Colorectal Cancer: Open Access

Keywords

Lynch syndrome; Colon cancer; Amsterdam I and II criteria; Revised Bethesda Guidelines; Partial colectomy

Introduction

Colon cancer (CC) is a frequent topographic site for oncological patients worldwide. Accounting for 1800 newly diagnosed Uruguayans per year, being the second most common cancer in women and the third in men [1]. Estimations regarding hereditary colon and endometrial cancer (EC) predisposition, situates Lynch Syndrome (LS) as the main responsible with a 5- 7% and 3% prevalence respectively [2]. Mutations identified in the mismatch repair genes (MMRg) and EPCAM, are behind LS molecular diagnosis [3]. Inherited in an autosomal dominant manner within the families.

Maximum risk for developing such malignancies before 70 years of age, for a LS mutation carrier, versus general population cancer risk, are estimated by the National Comprehensive Cancer Network [4] to be of: 82% vs 5.5% for CC; 60% vs 2.7% for EC; 13% vs <1% for gastric cancer; 24% vs <1% for ovarian cancer; 4% vs <1% for hepatobiliary tract; 7% vs <1% for urinary tract; 6% vs <1% for small bowel; 3% vs <1% for brain and 6% vs <1% for pancreatic cancer.
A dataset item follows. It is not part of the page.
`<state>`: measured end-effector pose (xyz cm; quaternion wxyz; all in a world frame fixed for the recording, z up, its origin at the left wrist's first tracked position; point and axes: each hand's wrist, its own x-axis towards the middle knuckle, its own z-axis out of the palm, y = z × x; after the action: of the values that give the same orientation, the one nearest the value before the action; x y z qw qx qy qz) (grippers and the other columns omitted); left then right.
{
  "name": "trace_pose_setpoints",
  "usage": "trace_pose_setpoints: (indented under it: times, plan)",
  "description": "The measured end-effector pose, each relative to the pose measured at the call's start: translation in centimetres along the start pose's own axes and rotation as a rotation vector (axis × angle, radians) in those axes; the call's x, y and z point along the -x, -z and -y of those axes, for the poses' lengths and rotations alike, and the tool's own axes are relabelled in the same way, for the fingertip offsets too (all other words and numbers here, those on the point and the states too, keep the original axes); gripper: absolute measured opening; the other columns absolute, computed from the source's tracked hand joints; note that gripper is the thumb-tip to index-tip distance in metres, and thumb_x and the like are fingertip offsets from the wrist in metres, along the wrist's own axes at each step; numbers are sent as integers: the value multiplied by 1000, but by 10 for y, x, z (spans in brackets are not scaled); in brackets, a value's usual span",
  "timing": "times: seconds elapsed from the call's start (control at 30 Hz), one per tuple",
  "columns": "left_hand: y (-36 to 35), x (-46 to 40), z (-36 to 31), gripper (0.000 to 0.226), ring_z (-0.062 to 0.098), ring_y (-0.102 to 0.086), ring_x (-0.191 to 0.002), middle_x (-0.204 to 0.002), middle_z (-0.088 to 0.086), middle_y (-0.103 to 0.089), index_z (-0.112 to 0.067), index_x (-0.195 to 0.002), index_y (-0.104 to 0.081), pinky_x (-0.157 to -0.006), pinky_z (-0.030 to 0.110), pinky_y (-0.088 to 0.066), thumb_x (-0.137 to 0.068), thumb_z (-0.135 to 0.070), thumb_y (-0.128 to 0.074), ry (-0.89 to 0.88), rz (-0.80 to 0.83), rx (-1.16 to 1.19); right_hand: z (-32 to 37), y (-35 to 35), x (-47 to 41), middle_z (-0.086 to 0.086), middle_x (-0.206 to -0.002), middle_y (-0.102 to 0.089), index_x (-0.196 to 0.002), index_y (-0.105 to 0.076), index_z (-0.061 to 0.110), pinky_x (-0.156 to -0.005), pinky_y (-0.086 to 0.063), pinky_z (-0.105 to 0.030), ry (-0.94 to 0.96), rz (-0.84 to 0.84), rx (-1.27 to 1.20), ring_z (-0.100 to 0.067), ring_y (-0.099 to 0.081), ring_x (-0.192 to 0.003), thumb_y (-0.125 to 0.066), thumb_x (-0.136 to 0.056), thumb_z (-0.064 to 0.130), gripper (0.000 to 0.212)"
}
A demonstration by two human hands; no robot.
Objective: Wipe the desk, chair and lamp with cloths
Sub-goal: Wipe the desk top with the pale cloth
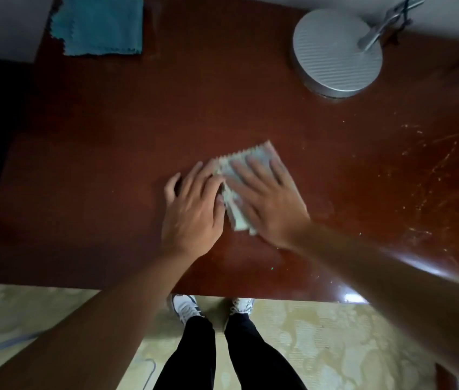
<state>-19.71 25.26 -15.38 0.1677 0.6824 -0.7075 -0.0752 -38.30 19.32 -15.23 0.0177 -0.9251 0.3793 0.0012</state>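
A dark red-brown wooden desk point(110, 136) fills the view from above. A folded pale grey cloth point(235, 209) with a zigzag edge lies near the desk's middle. My right hand point(264, 201) presses flat on top of it, fingers spread. My left hand point(194, 209) rests flat on the desk just left of the cloth, its fingertips touching the cloth's left edge. A teal cloth point(98, 25) lies flat at the desk's far left corner. The lamp's round grey base point(335, 57) stands at the far right, its metal arm point(385, 21) rising toward the wall.
Scratches and dust specks point(442, 170) mark the desk's right side. The desk's near edge runs above my shoes point(186, 308) and a patterned yellow floor point(321, 347). A pale wall point(3, 23) lies behind the desk. No chair is in view.
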Motion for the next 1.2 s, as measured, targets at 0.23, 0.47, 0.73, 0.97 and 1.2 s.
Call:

Clinical suspicion for LS is raised when meeting the Amsterdam I, Amsterdam II, or Revised Bethesda Guidelines (Table 1). Since one in every 35 CC are due to LS [5], emphasis is made on identifying carriers, because of different treatment options and preventive specific measures that should be taken, oriented towards a positive impact in morbidity and mortality of mostly young high risk adults.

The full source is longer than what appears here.